QUALITY AND COST COUNCIL: The Health Care Quality and Cost Council meets. According to Health and Human Services Secretary JudyAnn Bigby, who chairs the council, members will vote on a launch date for the council’s much delayed consumer website. The website, which will display comparative cost and quality information on health care services, has been plagued by two years of delays. Business groups decried Gov. Patrick’s midyear budget cut of the council, saying the website was weeks away from launching. The cut led the council, created by the 2006 health care reform law and charged with ensuring health care quality and controlling costs, to lay off its staff and transfer some operations to the Division of Health Care Finance and Policy. (Wednesday, 1 pm, One Ashburton Place, 21st floor, Boston)

Anonymous said...

good question, methi, whether the SEIU will pick up on this and start running ads during ball games about how Partners has higher rates than everyone else and doesn't share the wealth with employees.

anyone besides me wondering if there's a connection between partners and SEIU? back-door funding or anything?

curious that of all the hospitals in boston this one would be picked as the target.

well let's see what SEIU has to say about it.

shadowfax said...

I don't live or work on the East Coast, so I maybe don't get it. To me this read like a straightforward hit piece on Partners by the insurance companies. (Who do you think leaked that data to the Globe?)

Paul, I see where you are coming from with regard to quality, so I'm not getting on you here. But if all the other hospitals in the area are losing money ("Caritas Christi had to borrow money this year to pay for basics, like oxygen tanks.") and only through aggressive marketing is Partners able to achieve a positive but sub-average operating margin, why is Partners the bad guy?

Seems to me the bad guys are the insurers who underpay when they can get away with it (and the feds who underpay everybody).

And the Globe reporters are gullible.

I went into more detail at Movin' Meat.
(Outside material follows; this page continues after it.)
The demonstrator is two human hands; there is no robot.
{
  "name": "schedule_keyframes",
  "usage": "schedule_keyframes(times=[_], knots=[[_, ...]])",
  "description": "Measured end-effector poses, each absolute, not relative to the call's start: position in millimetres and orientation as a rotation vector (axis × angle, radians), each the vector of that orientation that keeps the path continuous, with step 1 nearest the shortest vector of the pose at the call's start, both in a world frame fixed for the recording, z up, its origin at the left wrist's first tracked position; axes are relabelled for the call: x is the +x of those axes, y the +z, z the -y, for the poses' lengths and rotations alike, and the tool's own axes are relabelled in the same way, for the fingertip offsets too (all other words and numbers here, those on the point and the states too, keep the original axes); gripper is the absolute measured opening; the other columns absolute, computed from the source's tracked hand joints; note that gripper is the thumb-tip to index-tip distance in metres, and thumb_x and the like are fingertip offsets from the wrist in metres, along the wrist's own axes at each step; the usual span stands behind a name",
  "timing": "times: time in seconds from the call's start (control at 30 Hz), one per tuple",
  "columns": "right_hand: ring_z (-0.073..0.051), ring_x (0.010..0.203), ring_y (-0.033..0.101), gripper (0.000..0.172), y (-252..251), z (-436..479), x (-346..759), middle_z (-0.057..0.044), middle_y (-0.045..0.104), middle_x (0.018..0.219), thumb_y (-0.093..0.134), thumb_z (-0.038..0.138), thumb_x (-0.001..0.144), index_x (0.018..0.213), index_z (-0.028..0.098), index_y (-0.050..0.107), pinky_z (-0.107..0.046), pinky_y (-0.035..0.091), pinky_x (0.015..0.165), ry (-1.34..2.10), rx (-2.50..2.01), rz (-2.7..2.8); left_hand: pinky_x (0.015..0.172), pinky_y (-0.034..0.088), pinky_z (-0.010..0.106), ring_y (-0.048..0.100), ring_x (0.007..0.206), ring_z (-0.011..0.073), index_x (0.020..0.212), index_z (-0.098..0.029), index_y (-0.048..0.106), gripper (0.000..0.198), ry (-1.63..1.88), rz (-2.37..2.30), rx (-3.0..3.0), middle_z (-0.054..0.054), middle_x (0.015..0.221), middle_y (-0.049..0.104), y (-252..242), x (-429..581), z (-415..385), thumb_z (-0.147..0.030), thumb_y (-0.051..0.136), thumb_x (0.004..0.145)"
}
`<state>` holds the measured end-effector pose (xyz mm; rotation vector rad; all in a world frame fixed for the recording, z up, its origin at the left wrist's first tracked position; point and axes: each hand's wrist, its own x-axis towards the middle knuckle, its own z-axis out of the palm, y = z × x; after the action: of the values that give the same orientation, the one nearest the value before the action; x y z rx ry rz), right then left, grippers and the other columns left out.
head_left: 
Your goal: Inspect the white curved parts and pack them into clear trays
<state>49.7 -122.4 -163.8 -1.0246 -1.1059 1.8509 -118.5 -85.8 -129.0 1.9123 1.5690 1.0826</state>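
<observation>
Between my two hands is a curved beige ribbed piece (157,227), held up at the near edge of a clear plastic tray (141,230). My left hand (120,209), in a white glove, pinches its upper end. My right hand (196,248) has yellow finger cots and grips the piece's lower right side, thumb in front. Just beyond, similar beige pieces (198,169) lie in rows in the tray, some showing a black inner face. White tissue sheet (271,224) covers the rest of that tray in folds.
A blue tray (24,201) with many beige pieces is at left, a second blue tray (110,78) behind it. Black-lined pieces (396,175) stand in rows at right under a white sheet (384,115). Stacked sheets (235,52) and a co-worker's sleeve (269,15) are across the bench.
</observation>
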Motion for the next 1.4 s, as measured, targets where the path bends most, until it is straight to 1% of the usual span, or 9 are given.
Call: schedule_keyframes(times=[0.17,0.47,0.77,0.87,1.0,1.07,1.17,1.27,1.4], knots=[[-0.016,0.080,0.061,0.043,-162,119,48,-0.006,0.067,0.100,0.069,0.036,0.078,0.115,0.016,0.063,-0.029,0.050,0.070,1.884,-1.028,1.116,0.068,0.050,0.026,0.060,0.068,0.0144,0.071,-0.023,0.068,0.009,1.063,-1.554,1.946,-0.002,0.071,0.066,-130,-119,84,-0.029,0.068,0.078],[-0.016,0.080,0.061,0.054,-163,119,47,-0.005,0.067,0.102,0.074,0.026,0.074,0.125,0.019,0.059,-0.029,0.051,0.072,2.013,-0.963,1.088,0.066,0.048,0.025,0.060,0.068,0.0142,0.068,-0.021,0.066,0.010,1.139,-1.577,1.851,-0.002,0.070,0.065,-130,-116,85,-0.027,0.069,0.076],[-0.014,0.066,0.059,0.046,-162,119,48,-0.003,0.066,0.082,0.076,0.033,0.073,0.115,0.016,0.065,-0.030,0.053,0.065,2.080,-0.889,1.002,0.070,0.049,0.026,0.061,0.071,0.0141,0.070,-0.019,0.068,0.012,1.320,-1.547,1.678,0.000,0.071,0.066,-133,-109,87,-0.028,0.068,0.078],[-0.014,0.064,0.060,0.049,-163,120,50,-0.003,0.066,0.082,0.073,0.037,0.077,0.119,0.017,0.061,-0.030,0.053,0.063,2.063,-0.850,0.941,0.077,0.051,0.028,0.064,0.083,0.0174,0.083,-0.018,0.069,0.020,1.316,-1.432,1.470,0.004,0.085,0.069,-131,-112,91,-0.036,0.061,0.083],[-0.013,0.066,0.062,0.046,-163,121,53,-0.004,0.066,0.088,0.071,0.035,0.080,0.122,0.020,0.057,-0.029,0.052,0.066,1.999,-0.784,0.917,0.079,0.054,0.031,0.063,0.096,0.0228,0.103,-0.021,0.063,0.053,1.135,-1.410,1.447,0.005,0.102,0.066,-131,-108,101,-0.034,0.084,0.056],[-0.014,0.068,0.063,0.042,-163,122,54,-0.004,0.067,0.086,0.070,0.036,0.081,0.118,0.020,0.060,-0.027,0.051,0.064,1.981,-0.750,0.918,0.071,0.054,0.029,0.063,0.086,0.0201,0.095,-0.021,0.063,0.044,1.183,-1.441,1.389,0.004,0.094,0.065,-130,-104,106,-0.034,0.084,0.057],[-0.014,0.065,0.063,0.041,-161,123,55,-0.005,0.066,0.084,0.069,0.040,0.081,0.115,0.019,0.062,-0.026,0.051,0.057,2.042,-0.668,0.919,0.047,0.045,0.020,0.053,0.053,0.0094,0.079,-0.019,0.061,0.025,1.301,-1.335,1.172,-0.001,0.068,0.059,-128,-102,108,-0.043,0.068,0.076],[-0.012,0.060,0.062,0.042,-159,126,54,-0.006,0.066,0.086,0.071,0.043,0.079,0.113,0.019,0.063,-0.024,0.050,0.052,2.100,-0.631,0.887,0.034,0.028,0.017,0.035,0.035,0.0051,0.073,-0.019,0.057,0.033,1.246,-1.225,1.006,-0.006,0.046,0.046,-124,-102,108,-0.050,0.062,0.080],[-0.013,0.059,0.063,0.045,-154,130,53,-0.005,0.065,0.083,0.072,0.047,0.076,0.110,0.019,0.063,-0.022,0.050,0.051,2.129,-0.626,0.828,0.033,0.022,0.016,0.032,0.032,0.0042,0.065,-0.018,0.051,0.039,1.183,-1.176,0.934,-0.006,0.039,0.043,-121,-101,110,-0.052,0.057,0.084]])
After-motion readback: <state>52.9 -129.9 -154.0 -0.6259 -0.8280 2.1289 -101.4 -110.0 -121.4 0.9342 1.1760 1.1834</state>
Tell me why I am wrong.

Anonymous said...

Not for me to tell you! There are lots of ways to interpret the story. See, for example, my reply above to anon 12:29.

Anonymous said...

Barry,

Maybe one of the reasons why insurers don't develop tiered networks is that some of the biggest and most expensive hosptials--you can guess which ones refuse to participate in such contracts.

Government has an important role to play in fixing this problem, since the retreat of government helped to create it, as the Globe story concludes:

"...The resulting wide range of payments for the same services reflects a healthcare system in which deregulation and lax government oversight have allowed the hospitals with the most clout to extract big increases from insurers while everyone else falls behind…....”

This is a national problem, as one person noted, and it requires a reengagement by government and the creation of new models of government involvement and oversight. Ironically, Boston is one of the more competitive hospital markets in the country but the size and influence of Partners, particularly on the physician side, means competition cannot work by itself. Time will tell if we have the political resolve and smarts to fix this.